My startup has licensed some premium text-to-speech engines for a pretty penny
so you get what you pay for!

------
iambot
On my Macbook OSX Mountain Lion, it works great and started playing on load
(Which didn't happen when i loaded in on iOS but thats to be expected)

One thing that REALLY bugged me was this: The link on each item that reads
"View Original Article" just links to the service: SoundGecko - It doesn't
link to the original article at all!! - Not even the HN post so the source and
the context (HN Comments) is reachable AT ALL!!

Seriously this site is brilliant, BUT what you've done - In my opinion this is
unacceptable, at least link to the original article author.

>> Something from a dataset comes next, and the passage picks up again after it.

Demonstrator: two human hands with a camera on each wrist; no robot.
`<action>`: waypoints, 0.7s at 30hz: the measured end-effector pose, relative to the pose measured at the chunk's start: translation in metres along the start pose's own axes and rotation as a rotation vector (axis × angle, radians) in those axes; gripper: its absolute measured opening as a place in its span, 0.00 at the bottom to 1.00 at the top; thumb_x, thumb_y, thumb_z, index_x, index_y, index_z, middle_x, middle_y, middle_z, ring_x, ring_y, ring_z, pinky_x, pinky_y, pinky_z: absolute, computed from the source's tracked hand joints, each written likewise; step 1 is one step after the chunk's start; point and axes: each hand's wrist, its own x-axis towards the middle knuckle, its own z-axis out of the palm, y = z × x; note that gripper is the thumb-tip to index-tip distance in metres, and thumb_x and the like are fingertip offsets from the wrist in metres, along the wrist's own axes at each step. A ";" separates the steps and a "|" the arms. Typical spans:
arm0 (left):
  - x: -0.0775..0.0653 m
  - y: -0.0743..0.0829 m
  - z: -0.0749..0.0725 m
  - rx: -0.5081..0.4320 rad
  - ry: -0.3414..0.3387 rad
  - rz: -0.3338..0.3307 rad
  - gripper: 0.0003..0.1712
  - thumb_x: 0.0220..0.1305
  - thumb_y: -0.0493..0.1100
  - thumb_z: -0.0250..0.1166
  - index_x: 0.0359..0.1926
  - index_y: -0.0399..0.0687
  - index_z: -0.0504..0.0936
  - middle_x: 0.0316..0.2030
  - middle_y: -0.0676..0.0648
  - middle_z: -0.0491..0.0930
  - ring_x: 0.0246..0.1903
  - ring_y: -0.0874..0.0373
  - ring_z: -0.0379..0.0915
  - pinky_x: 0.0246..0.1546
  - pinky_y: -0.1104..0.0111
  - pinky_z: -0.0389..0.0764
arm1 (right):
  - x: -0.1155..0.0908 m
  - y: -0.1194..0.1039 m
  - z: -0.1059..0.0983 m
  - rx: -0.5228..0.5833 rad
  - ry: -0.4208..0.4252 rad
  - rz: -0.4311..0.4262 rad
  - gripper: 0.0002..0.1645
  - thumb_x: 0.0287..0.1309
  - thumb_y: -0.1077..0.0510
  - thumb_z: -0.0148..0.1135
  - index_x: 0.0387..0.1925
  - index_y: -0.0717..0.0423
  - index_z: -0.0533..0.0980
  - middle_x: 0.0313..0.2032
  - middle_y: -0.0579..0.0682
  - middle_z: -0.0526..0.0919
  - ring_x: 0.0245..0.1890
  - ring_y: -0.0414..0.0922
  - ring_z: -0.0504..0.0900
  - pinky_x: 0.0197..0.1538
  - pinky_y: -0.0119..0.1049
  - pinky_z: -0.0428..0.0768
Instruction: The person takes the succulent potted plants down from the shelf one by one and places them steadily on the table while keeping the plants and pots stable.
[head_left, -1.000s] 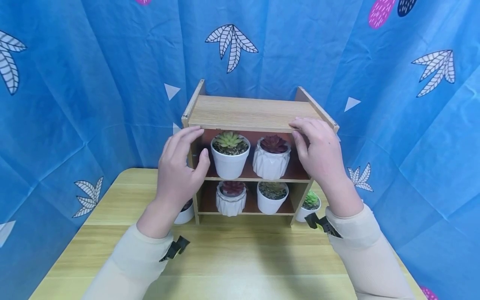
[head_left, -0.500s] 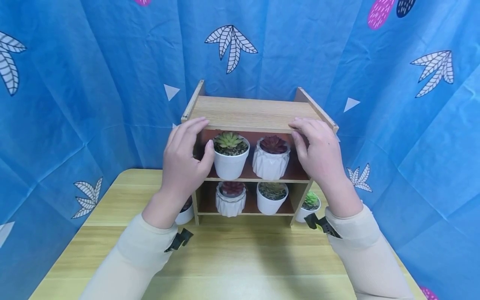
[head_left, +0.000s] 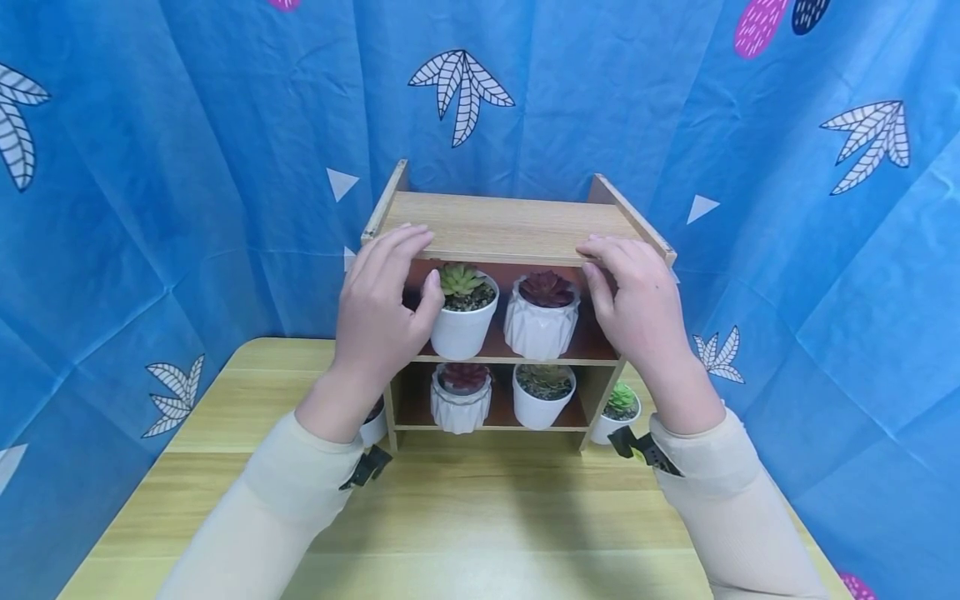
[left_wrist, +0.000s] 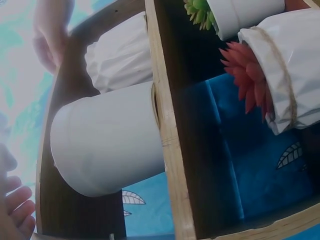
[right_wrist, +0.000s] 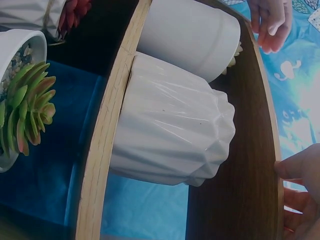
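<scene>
A small wooden shelf [head_left: 495, 225] holds potted succulents on two levels. On its upper level are a green succulent in a smooth white pot [head_left: 461, 333] and a dark red one in a faceted white pot [head_left: 542, 329]. My left hand [head_left: 381, 321] is at the shelf's left front edge, fingers relaxed, thumb in front of the green succulent in the head view. With fingers above and thumb below, my right hand [head_left: 643, 296] pinches the top board's front edge. The right wrist view shows its thumb [right_wrist: 295, 164] at the board's edge.
The lower level has a red succulent in a ribbed pot [head_left: 461, 408] and another plant in a smooth pot [head_left: 542, 408]. Beside the shelf stand a green succulent pot [head_left: 617, 421] at right and a partly hidden pot [head_left: 373, 429] at left. A blue curtain [head_left: 247, 167] surrounds the table [head_left: 450, 517].
My left hand has slid right and slightly up along the shelf's front, its thumb now overlapping the green succulent. My right hand and the pots have stayed in place.
</scene>
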 end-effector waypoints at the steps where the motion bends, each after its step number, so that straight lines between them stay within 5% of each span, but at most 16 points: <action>1: 0.001 0.000 0.001 0.003 0.001 0.000 0.22 0.67 0.43 0.58 0.58 0.37 0.79 0.58 0.40 0.80 0.62 0.47 0.71 0.67 0.56 0.66 | 0.000 0.000 0.000 0.000 0.000 0.001 0.14 0.67 0.60 0.61 0.52 0.58 0.82 0.53 0.57 0.84 0.57 0.56 0.78 0.65 0.51 0.70; 21: 0.013 -0.002 0.013 0.113 -0.127 0.004 0.22 0.67 0.44 0.60 0.58 0.40 0.81 0.56 0.41 0.82 0.59 0.46 0.75 0.63 0.53 0.71 | -0.001 0.001 0.002 0.001 0.001 0.010 0.15 0.67 0.60 0.61 0.53 0.57 0.82 0.53 0.56 0.84 0.58 0.56 0.77 0.65 0.52 0.70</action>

and then linking to the service you're scraping as a courtesy

------
goostavos
This is absolutely fantastic! I occasionally have to make 2+ hour commutes
to/from jobs, and I've long been wanting a way to digest the latest tech news
while driving down the road.

Plus, I never have the forethought or, the desire to sift through the various
pod casts and guess at which would I would like or find interesting, so being
able to 'tune' into the front page seems like an excellent way to pass the
time.

Excellent work, man. You've literally built the exact thing I've been wanting
for a long time.

------
drcode
One feature addition that would be revolutionary (IMHO) would be to allow blog
authors to embed an audio version of the story, in their own voice, using a
custom HTML5 tag. Then, when you parse their page, use the supplied audio
instead of TTS. Then, in conjunction with this, give preference to stories
with supplied audio, so an HN page 3 story gets promoted to a top story on
your radio app, as reward for the effort of supplying the audio.

------
yitchelle
Great concept.

One suggestion off the top of my head is to allow for offline listening. Ie,
configure soundgecko to get a snapshort of HN front page at say 5pm, TTS the
front page contents, email the sound file as an attachment for listening.

This would be extremely useful for areas that has low mobile phone signal, or
countries data plans are expensive or/and restrictive. (looking at you
Australia!)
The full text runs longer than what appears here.